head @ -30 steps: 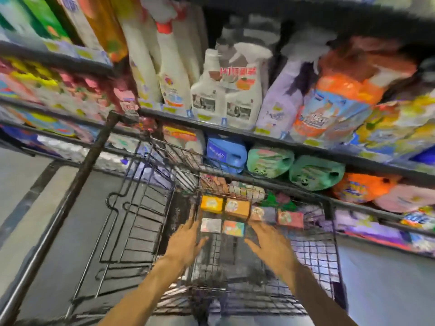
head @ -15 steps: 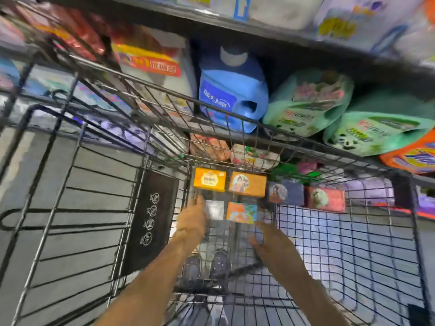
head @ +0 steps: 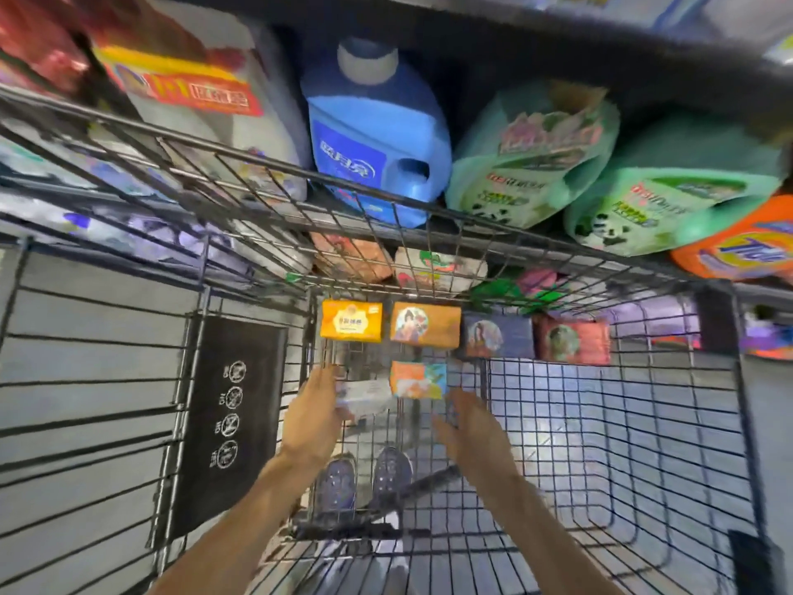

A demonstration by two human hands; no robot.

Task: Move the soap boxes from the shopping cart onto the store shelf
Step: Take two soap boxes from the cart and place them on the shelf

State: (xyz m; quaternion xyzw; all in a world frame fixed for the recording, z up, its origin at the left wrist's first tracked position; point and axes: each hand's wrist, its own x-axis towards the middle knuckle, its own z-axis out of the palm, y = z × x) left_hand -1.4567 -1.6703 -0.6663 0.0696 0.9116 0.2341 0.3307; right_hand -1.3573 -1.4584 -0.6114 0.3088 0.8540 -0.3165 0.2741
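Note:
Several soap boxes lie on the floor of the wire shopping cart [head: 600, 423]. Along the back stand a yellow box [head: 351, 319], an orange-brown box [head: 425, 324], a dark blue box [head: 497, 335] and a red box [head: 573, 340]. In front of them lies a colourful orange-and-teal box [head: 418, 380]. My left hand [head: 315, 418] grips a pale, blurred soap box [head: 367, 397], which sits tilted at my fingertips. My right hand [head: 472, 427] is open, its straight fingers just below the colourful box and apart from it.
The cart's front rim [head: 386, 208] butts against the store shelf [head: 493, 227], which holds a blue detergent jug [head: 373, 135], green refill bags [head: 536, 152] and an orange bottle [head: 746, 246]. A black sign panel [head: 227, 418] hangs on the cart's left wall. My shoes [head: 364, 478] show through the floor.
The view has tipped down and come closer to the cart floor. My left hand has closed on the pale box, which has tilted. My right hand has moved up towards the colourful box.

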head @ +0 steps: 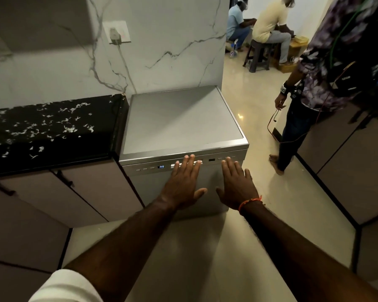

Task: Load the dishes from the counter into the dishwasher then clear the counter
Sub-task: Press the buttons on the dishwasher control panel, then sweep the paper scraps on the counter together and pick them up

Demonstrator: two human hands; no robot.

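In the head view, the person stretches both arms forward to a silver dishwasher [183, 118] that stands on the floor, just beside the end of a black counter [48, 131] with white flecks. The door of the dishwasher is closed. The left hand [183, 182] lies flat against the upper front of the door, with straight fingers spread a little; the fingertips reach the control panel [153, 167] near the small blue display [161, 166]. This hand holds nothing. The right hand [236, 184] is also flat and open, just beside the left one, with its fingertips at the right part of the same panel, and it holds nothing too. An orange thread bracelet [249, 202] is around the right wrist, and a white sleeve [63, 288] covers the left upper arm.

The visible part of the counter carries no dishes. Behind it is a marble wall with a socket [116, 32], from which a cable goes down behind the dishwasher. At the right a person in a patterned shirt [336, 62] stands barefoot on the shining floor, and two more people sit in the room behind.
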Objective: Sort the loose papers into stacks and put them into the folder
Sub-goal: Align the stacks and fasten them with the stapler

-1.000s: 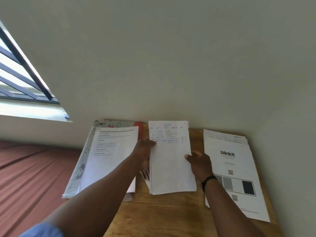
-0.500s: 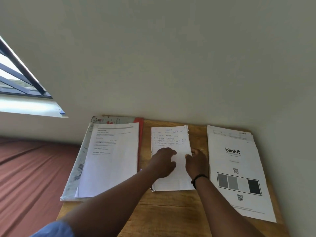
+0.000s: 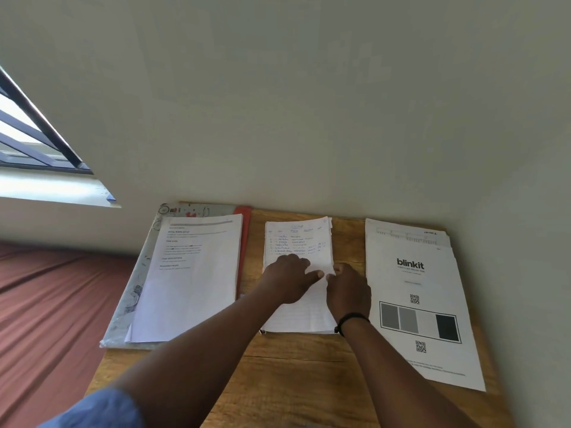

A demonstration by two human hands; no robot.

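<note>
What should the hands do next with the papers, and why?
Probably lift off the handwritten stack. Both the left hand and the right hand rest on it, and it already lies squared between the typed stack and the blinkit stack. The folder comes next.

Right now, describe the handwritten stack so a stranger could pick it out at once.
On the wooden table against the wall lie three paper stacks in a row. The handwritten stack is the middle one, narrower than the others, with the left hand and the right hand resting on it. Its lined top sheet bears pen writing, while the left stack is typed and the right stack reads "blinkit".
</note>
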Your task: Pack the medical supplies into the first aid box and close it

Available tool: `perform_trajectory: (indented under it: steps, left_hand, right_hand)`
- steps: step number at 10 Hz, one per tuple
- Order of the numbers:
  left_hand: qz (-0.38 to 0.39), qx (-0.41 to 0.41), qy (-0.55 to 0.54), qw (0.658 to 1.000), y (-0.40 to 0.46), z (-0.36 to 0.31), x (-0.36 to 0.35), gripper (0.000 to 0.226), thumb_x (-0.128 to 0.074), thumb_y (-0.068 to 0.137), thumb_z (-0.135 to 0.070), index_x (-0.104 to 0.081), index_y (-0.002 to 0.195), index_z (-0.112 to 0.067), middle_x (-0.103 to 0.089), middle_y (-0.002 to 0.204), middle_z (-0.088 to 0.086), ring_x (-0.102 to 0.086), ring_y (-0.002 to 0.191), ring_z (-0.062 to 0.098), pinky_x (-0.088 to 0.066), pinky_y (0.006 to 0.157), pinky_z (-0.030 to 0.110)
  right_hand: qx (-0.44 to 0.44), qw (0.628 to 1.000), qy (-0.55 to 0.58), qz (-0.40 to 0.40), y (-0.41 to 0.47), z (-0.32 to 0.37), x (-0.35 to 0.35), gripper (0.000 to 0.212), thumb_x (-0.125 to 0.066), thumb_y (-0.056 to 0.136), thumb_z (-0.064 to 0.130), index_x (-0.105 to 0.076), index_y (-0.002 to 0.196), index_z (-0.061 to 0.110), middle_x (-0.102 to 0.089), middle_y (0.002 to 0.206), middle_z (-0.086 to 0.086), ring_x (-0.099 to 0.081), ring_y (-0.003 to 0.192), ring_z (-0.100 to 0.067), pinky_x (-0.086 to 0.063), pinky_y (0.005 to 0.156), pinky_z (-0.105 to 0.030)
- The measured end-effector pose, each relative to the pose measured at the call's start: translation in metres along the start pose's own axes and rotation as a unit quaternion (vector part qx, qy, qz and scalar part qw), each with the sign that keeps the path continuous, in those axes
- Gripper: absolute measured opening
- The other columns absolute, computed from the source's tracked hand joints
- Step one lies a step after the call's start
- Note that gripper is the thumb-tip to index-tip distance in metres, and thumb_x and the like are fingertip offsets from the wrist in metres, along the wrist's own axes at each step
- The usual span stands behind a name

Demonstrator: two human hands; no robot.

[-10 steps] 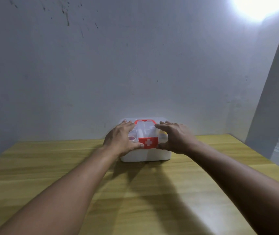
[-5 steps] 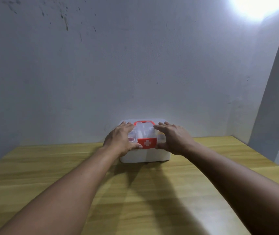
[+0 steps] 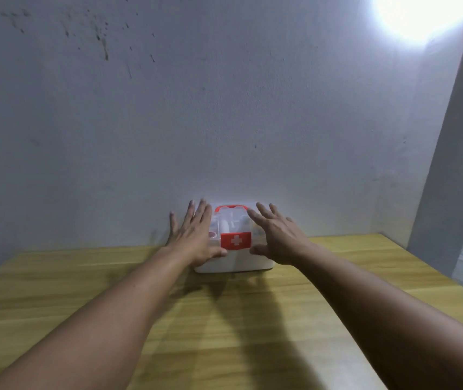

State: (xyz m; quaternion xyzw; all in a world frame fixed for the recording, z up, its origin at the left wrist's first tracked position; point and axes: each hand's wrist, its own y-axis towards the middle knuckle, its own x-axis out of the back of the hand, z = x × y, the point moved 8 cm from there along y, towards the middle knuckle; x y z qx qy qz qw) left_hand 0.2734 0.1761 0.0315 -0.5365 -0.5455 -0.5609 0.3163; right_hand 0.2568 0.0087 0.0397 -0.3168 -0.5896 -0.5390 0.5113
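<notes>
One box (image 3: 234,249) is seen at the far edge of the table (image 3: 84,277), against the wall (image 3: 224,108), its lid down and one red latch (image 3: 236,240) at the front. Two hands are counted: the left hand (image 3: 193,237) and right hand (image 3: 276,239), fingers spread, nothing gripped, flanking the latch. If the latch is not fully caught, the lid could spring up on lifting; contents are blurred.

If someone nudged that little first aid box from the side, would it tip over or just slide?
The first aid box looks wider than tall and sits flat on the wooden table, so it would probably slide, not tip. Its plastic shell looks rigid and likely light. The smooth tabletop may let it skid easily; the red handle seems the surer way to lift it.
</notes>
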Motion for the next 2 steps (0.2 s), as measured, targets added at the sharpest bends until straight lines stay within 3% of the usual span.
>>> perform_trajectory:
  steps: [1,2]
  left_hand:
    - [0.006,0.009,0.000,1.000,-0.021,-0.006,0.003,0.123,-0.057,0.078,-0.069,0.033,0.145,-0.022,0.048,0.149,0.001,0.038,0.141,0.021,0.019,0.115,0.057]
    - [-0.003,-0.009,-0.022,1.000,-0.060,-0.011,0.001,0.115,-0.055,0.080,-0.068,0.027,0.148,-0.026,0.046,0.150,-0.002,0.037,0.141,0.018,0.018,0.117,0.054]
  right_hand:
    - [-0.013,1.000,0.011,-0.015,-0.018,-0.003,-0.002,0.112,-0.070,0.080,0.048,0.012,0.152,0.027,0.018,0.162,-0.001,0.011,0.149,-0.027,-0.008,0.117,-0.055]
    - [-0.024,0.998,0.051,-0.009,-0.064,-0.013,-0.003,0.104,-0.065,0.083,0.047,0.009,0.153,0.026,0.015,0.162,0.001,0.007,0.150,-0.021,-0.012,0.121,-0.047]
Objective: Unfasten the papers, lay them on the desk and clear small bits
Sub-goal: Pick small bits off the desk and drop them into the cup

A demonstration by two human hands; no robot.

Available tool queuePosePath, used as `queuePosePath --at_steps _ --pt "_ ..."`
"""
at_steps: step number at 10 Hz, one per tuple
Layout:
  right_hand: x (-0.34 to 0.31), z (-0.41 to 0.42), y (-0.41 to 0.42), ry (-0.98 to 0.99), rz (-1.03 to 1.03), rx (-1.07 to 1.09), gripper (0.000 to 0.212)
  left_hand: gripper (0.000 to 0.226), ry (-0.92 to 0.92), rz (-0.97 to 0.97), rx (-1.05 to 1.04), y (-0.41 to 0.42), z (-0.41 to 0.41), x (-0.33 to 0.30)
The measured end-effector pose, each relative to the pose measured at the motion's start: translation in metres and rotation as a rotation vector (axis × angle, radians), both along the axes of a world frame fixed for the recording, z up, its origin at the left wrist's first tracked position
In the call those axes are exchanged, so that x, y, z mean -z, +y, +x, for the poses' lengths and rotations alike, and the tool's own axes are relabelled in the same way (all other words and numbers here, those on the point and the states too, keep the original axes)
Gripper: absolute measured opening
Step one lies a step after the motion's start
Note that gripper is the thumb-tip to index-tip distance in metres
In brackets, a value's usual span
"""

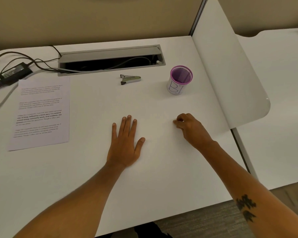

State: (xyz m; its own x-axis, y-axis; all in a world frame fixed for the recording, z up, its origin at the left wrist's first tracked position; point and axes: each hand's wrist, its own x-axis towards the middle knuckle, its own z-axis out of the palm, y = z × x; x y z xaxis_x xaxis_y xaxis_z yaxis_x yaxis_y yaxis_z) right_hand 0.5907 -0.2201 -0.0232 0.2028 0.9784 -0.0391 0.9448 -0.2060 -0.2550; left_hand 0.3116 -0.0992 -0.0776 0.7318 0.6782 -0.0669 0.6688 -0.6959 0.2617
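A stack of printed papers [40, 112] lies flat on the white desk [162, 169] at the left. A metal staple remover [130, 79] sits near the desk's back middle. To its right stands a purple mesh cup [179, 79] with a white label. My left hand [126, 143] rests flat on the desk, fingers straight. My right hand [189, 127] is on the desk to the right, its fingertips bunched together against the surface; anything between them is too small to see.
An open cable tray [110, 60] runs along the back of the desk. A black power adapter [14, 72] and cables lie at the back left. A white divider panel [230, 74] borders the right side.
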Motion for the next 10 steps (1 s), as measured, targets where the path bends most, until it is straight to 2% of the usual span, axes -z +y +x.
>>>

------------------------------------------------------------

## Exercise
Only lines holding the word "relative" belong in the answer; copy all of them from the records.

## Solution for this task
- The measured end-effector pose, each relative to the pose measured at the call's start: translation in metres along the start pose's own axes and rotation as a unit quaternion (vector part qx, qy, qz and scalar part qw), each with the sign that keeps the path continuous, in those axes
The measured end-effector pose, each relative to the pose measured at the motion's start: translation in metres and rotation as a rotation vector (axis × angle, radians), both along the axes of a world frame fixed for the recording, z up, its origin at the left wrist's first tracked position

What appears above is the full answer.